Le monde est plié c’est à dire qu’il rapproche des concepts sans rapport évident, et sur cette base fait une société. La liberté, l’égalité, et la fraternité forment la pliure républicaine, l’alliage était nouveau, et succédait à celui de la naissance et de la grâce, qui faisait la pliure royale.
L’homme qui vient de naître, roi qui lit peu, celui qui ne connaît rien de son histoire s’imagine qu’on puisse laisser les draps bien lisses. Quand il y dort, se retournant sans cesse, découvre-t-il au réveil qu’ils se froissent et qu’il ne peut s’y glisser sans qu’ils prennent sa forme. Le vaste monde est trop vaste sans les plis, on y resterait éveillé d’angoisse face à l’infinité d’objets.

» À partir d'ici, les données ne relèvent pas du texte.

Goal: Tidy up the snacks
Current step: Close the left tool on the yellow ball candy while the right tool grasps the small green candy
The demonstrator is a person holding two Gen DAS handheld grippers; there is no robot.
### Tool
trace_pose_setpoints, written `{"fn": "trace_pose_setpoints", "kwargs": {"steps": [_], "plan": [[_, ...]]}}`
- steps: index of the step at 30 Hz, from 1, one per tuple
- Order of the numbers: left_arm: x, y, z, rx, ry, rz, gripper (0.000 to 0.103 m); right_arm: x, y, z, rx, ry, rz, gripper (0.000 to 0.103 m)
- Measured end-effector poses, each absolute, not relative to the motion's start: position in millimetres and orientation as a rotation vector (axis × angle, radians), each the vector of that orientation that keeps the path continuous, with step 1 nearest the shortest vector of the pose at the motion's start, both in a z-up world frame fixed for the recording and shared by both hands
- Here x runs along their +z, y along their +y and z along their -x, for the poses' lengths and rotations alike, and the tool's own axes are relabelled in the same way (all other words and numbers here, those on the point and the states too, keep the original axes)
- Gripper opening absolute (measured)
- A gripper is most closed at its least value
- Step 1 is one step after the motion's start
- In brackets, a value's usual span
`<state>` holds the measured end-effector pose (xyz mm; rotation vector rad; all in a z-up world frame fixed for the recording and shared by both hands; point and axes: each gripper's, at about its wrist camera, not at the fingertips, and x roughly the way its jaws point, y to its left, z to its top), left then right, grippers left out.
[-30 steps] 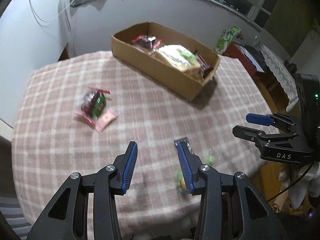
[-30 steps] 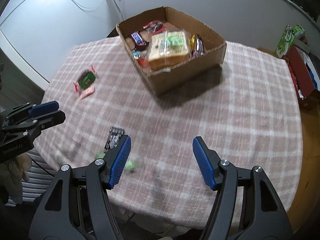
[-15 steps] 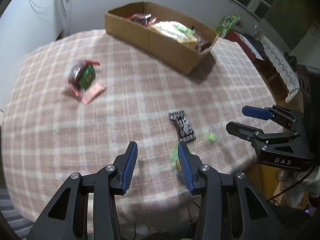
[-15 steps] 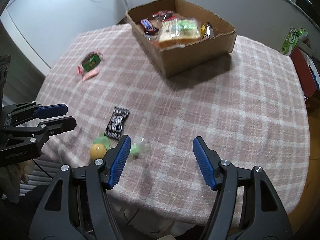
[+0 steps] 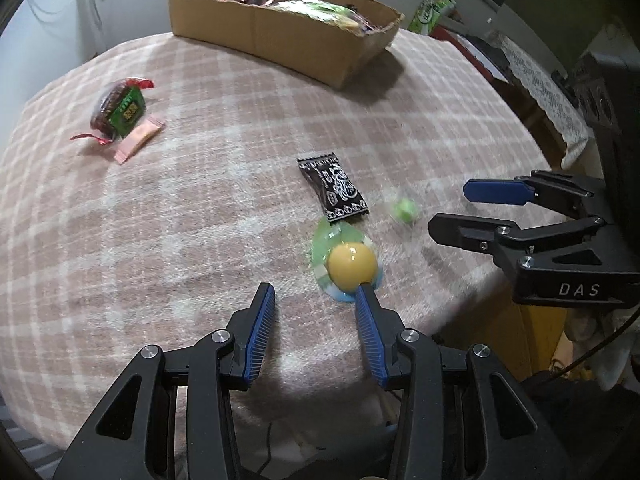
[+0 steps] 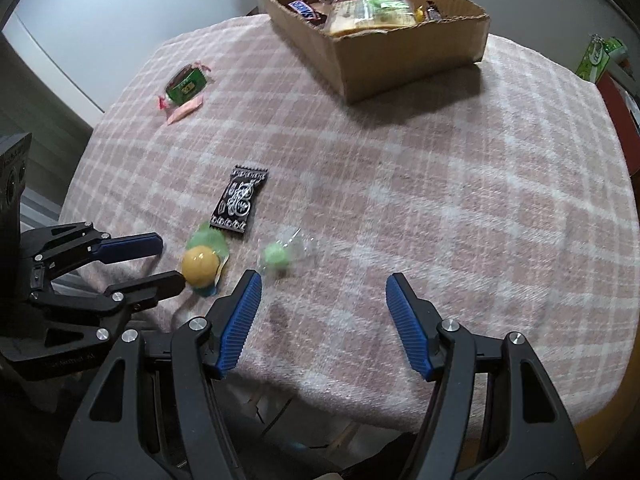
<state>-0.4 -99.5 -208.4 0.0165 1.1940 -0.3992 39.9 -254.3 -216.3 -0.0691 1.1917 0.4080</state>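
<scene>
The cardboard box [image 6: 400, 52] already holds several snacks. Five lie loose on the surface [image 6: 440, 200]: a black packet [image 6: 240, 204], yellow candy [image 6: 200, 266], green candy [image 6: 276, 258], a green-labelled snack [image 6: 186, 86] and a pink wrapper [image 6: 186, 109]. The left hand-held gripper [image 5: 314, 296] and right hand-held gripper [image 6: 322, 284] are both released, grasping nothing.

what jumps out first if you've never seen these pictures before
Most likely the yellow ball candy on its green wrapper, just ahead of the open left claw near the table's edge. Next, the black patterned packet right behind it, then the cardboard box full of snacks at the far side.
</scene>
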Motion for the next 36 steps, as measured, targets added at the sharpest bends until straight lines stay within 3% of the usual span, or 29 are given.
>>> {"fn": "trace_pose_setpoints", "kwargs": {"steps": [7, 11, 21, 26, 36], "plan": [[-211.2, -103.6, -3.3, -0.423, 1.189, 0.005, 0.04, -218.8, -244.3, -41.0, 0.443, 1.184, 0.076, 0.067], [-212.3, -109.1, -4.9, -0.423, 1.17, -0.009, 0.04, -219.4, -241.5, -44.4, 0.462, 1.188, 0.069, 0.056], [-215.2, -108.5, -14.2, -0.419, 1.126, -0.013, 0.04, -228.4, -230.5, -54.8, 0.473, 1.19, 0.104, 0.047], [-215.6, -107.7, -12.4, -0.434, 1.104, -0.024, 0.039, -228.0, -234.4, -54.4, 0.467, 1.186, 0.131, 0.031], [-213.1, -90.8, -9.8, -0.406, 1.1, 0.024, 0.031, -225.5, -235.3, -55.6, 0.454, 1.184, 0.111, 0.03]]}}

Pour des raisons de nécessité – il faut bien manger, il faut bien qu’on achète et qu’on vende – on a cru que ces pliures avaient un sens, la liberté allait avec l’égalité : quelqu’un déciderait de pétrir le pain, et le boulanger n’imaginait pas devenir plus que son client.

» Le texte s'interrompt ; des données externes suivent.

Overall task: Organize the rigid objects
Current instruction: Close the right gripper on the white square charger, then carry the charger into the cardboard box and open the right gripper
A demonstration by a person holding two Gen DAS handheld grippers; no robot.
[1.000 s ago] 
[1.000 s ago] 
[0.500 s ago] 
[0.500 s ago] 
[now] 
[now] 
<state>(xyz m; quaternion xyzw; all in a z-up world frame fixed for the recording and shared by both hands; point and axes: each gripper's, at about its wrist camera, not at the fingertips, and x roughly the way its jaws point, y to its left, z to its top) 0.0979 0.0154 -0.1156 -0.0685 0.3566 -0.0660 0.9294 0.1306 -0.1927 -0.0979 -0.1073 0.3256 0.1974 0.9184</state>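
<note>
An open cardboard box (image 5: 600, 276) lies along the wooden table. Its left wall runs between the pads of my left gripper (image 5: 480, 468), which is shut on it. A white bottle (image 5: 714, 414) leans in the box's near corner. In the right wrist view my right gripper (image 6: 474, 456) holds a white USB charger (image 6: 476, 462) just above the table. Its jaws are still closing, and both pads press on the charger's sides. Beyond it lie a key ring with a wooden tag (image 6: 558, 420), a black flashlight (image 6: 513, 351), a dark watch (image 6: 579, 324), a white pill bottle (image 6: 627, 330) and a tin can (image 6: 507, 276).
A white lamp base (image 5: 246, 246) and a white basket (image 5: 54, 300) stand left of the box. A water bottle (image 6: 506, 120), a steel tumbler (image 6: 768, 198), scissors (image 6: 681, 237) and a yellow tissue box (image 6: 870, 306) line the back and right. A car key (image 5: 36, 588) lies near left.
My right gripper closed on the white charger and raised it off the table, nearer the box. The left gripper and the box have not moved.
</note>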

Or ces pliures sont insensées, ces pliures sont faites au grand hasard : la race fut pliée sur la citoyenneté, en d’autres lieux on plia le capitalisme sur l’autocratie, la science fut une poésie ou bien une tyrannie. L’impression de logique vient de l’inertie du monde et d’une vie à la durée trop courte.
Il est des pliures qui ne changent, dont les bords se sont trouvés par une affinité de molécule au sein de longues protéines : quelques religions, quelques instincts sur lesquelles elles furent construites, autant de plis.
Mais la plupart des pliures se déploient et au moment même où l’on atteint son calme, le monde se déplie et se replie sous d’autres angles. À quoi s’habituer? À voir le monde se déployer. À quoi s’attendre ? À le voir se replier et n’être dupe qu’à demi des plis de l’époque.